Nous ne suivrons pas plus loin M. Spencer dans le détail infini des harmonies ou plutôt des identités qu’il retrouve entre les momens du système solaire, l’histoire de la terre, le développement des composés organiques, et les phases des sociétés, sans négliger dans cet immense parallèle, qui se déploie à l’infini, les résultats organisés de l’action sociale, le développement des langues, des arts et des sciences.

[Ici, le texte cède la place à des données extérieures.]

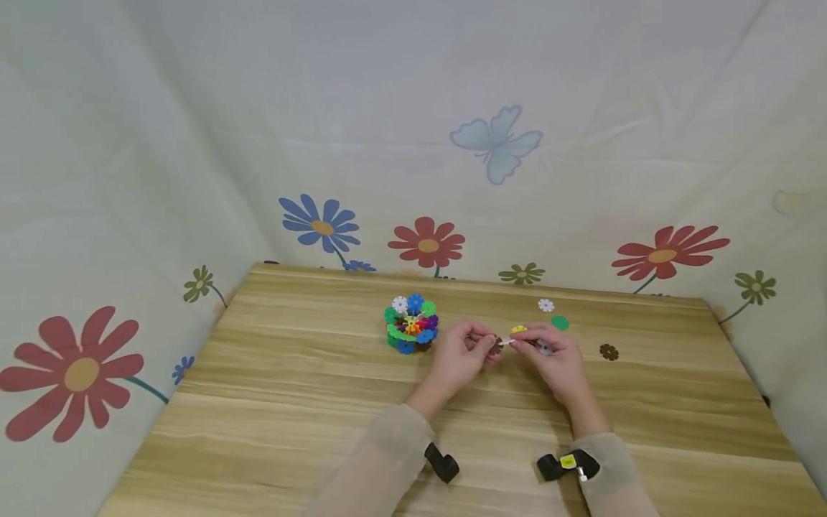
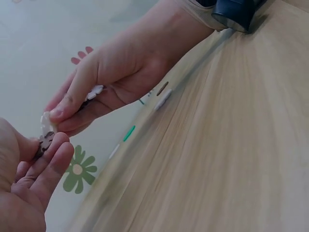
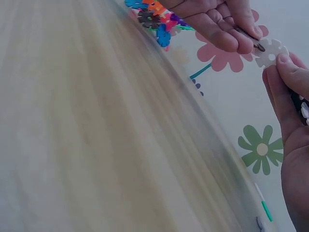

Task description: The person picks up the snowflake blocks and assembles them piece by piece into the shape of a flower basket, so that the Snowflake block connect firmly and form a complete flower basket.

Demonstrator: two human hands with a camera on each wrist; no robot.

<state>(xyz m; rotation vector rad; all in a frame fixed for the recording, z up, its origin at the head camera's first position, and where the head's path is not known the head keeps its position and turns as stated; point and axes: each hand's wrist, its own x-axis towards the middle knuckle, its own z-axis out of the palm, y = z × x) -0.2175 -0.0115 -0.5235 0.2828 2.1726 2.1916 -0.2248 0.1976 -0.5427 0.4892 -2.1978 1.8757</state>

Encore moins devrons-nous le suivre dans l’analyse des lois dynamiques les plus hautes, les plus générales auxquelles se rapportent ces lois de l’évolution ; mais nous ne pouvons omettre la prétendue nécessité, principe de tout le système, suivant laquelle une force permanente et uniforme aboutit a créer des forces antagonistes en subissant une dispersion. Ces forces antagonistes déterminent en sens contraires, dans toute existence, des oscillations que règle la loi du rhythme. Tous les mouvemens alternent : ceux des planètes dans leurs orbites comme ceux des molécules de l’éther dans leurs ondulations, comme ceux de la vie. Le rhythme du mouvement produit forcément l’équilibre à un moment donné. C’est le dernier terme assignable à l’évolution.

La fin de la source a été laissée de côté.